# A woman at an airport is towing her 20.0-kg suitcase at constant speed by pulling on a strap at an angle θ above the horizontal (see figure). She pulls on the strap with a 35.0-N force, and the friction force on the suitcase is 20.0 N.?

## (a) Draw a free-body diagram of the suitcase. (b) What angle does the strap make with the horizontal? (c) What is the magnitude of the normal force that the ground exerts on the suitcase? Jun 15, 2018

#### Answer:

b. $\theta = {55.2}^{\circ}$
c. $\text{Normal force} = 167.3 N$

#### Explanation:

a. I will leave this task to you. My work on b and c should give you clues on what the free-body diagram needs to include.

b. Since she is going at constant speed, none of her force is going to acceleration and none of the friction is making her decelerate. Therefore we can say that the horizontal component of her 35.0 N is equal to, but opposite, the friction.

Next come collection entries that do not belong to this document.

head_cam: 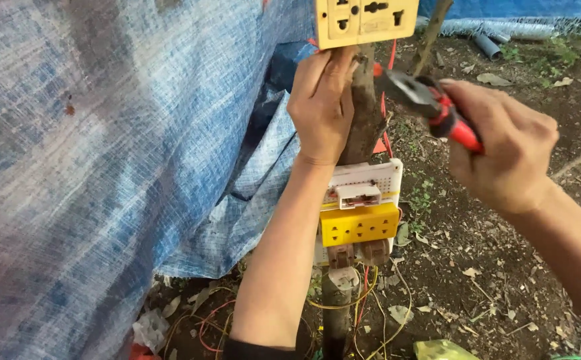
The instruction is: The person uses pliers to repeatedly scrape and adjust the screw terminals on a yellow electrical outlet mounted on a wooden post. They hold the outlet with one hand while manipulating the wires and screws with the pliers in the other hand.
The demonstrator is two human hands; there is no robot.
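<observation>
against the wooden post [364, 113], left hand [322, 107] clenches just under the socket plate [366, 21], steadying it; right hand [504, 150] grasps red-handled pliers [430, 103], nose toward the post.

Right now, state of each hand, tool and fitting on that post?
Left hand: gripping the wooden post.
Right hand: closed on red-handled pliers.
Cream socket plate: mounted atop post.
Yellow socket block: fixed lower down, plugs inserted underneath.
Blue tarpaulin: hanging.

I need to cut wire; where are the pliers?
In the head view, upper right: the right hand holds the red-handled pliers beside the wooden post.
</observation>
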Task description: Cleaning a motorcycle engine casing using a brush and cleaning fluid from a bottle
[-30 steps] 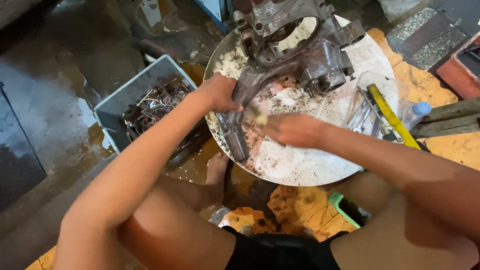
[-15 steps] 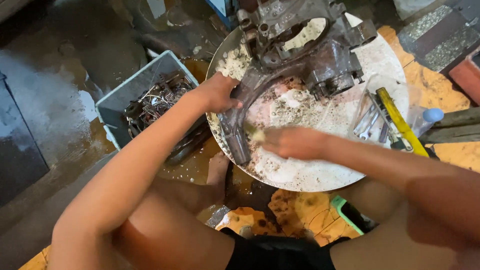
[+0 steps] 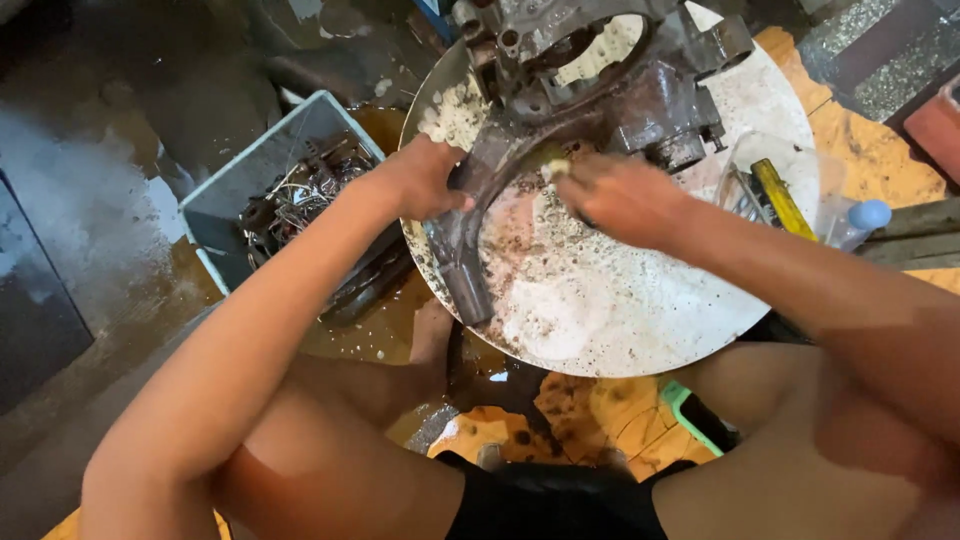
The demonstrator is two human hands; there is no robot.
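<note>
A large greasy metal engine casing (image 3: pixel 600 75) with a curved arm (image 3: pixel 470 240) lies in a round foamy metal pan (image 3: pixel 620 310). My left hand (image 3: pixel 425 180) grips the curved arm near its middle. My right hand (image 3: pixel 615 195) is closed on a small yellowish scrubbing piece (image 3: pixel 553 165) and presses it against the inside of the arm, just under the casing body.
A grey plastic crate (image 3: pixel 235 190) of dirty metal parts sits left of the pan on wet ground. A clear container with a yellow-handled tool (image 3: pixel 778 195) and wrenches, and a capped plastic bottle (image 3: pixel 862 218), stand at the right. My bare knees frame the bottom.
My right hand has moved with the scrubbing piece from the lower end of the curved arm up toward the casing body. My left hand keeps its grip.
</note>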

$20.0 N = 35.0 N \cdot \cos \theta$

Solving for $\cos \theta$,

$\cos \theta = \frac{20.0 N}{35.0 N} = 0.5714$

$\theta = \arccos \left(0.5714\right) = {55.2}^{\circ}$

c. The weight of the suitcase is $\text{weight} = m \cdot g = 20.0 k g \cdot 9.8 \frac{m}{s} ^ 2 = 196 N$

But that is not the answer to the question. The vertical component of her 35.0 N is partially lifting the suitcase. The value of the partial lift is

$35.0 N \cdot \sin {55.2}^{\circ} = 28.7 N$

That leaves $196 N - 28.7 N = 167.3 N$ that the normal force needs to provide to maintain vertical equilibrium.

I hope this helps,
Steve